Any ideas why the fds are not closed after each epoch terminates? I suspect this may be due to that np.load in __getitem__ but I have no idea how to fix that.

On a slightly related note, in my training script, if I don't use the set_sharing_strategy('file_system'), I also get the "too many open files" error.

But if I add it, then it all runs fine, but at the very end of my script, all the processes just hang and never terminate. Even if I add a torch.distributed.barrier() or a torch.distributed.destroy_process_group().

same here. Have you figured out how to solve it? Thank you!

Xonxt commented

same here. Have you figured out how to solve it? Thank you!

Not sure how relevant this would be for you. In my case, I have my training dataset in a JSON-format (one that we've developed internally at our institute) similar to COCO-format.
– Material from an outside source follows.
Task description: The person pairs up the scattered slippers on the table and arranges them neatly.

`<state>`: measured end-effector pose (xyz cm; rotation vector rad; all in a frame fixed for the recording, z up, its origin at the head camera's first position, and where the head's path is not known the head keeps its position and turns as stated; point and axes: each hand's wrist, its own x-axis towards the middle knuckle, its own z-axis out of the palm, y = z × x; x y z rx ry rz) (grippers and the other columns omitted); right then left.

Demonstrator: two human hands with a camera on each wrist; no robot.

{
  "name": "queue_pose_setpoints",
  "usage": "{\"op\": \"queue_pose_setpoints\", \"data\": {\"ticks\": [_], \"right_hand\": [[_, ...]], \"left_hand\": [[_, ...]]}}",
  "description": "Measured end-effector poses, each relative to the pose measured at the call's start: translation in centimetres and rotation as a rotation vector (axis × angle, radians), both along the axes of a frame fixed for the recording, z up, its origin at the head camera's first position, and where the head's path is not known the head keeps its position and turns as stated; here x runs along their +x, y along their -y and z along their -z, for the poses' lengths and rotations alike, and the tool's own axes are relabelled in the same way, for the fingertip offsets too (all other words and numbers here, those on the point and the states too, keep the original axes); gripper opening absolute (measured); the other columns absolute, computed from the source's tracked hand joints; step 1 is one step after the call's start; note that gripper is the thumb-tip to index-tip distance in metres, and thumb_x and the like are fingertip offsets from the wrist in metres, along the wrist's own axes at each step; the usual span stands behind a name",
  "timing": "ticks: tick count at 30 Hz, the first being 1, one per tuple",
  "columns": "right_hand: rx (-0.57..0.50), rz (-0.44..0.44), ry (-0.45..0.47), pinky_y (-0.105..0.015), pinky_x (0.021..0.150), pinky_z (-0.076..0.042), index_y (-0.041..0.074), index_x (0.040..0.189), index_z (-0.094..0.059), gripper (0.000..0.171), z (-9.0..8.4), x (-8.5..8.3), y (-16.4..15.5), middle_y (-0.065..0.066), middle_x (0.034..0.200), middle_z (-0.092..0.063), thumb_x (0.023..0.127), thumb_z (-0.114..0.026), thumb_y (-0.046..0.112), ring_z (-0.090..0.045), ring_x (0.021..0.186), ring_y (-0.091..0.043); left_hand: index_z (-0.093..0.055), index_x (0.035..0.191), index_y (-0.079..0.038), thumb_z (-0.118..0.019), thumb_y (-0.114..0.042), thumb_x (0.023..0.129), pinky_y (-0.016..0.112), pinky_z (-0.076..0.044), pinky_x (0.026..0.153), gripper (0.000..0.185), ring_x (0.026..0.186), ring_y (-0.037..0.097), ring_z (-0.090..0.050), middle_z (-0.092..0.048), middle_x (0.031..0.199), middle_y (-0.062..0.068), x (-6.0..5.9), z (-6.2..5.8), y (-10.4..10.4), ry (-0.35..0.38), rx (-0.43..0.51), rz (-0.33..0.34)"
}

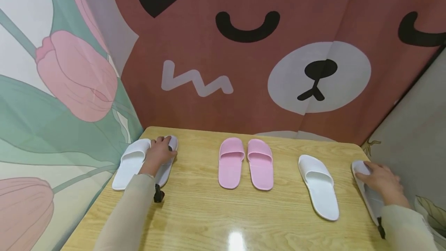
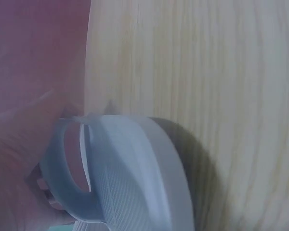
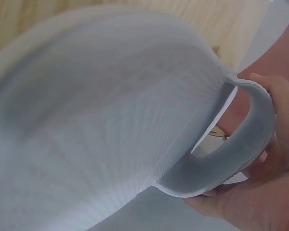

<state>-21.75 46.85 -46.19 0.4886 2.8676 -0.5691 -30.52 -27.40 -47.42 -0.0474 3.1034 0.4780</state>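
At the left end of the wooden table, my left hand (image 1: 158, 155) holds a white slipper (image 1: 165, 175) by its strap. In the left wrist view the strap (image 2: 62, 178) arches beside the fingers, and a shadow lies along the sole's edge. Just left of it lies another white slipper (image 1: 127, 169). At the right end, my right hand (image 1: 383, 181) grips the strap of a white slipper (image 1: 374, 201), thumb on its near side. Its ribbed insole (image 3: 111, 125) fills much of the right wrist view. A fourth-standing white slipper (image 1: 322, 193) lies angled to its left.
Two pink slippers (image 1: 231, 169) lie side by side at mid-table, toes toward the back. Behind the wooden table (image 1: 198, 212) hangs a brown cloth (image 1: 195, 115) with a bear's face. A floral cloth (image 1: 76, 142) borders the left side, and a pale one (image 1: 418, 127) the right.
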Motion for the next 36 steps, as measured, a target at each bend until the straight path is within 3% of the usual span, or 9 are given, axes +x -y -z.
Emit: {"op": "queue_pose_setpoints", "data": {"ticks": [11,22,36], "right_hand": [[0.01,-0.027,-0.054,-0.082,0.098,-0.022,-0.002,0.158,-0.013,0.094,-1.8,-0.6,2.2,-0.047,0.149,-0.01,0.098,-0.054,0.057,-0.011,0.127,-0.076],[0.048,-0.063,-0.104,-0.079,0.105,-0.015,-0.003,0.157,-0.017,0.092,-3.0,-1.7,3.6,-0.048,0.146,-0.018,0.097,-0.057,0.053,-0.016,0.134,-0.067],[0.078,-0.152,-0.212,-0.078,0.102,-0.022,-0.004,0.155,-0.024,0.086,-4.4,-2.6,6.2,-0.047,0.144,-0.025,0.097,-0.058,0.048,-0.023,0.131,-0.066]], "left_hand": [[-0.035,0.155,-0.004,-0.067,-0.039,0.09,0.073,-0.034,0.101,0.08,0.138,0.056,-0.027,-0.032,0.154,0.03,0.2,-0.6,-0.7,-0.038,0.027,-0.005],[-0.036,0.155,-0.004,-0.07,-0.038,0.09,0.072,-0.034,0.102,0.082,0.138,0.056,-0.027,-0.03,0.156,0.031,0.3,-1.3,-1.3,-0.054,0.029,-0.009],[-0.036,0.155,-0.005,-0.069,-0.037,0.089,0.069,-0.037,0.101,0.081,0.138,0.054,-0.027,-0.03,0.157,0.03,0.5,-2.2,-2.4,-0.051,0.018,-0.002]]}}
The dataset is open through a wrapper class that provide API for reading it, again, similar to COCO.

In my earlier attempts at distributed training, each process ended up opening the same JSON file on its own, and trying to read annotations from it with a bunch of workers (num_workers=16).

Something like this, basically:

dataset = JSONDataset("/datasets/coco/annotations/train.json")
train_data = torch.utils.data.Dataset(dataset, ...)
train_loader = torch.utils.data.dataloader.DataLoader(train_data, num_workers=16, ...)

Instead, I made sure to first parse the entire dataset, read the full list of image files and the corresponding labels, and the only pass a list of files and labels to the torch.utils.data.Dataset object, so the workers would only read the image files and not try to share the same JSON-file.

And then I don't touch the set_sharing_strategy function at all, just leaving it at the default value, and just put a destroy_process_group() at the end of the application.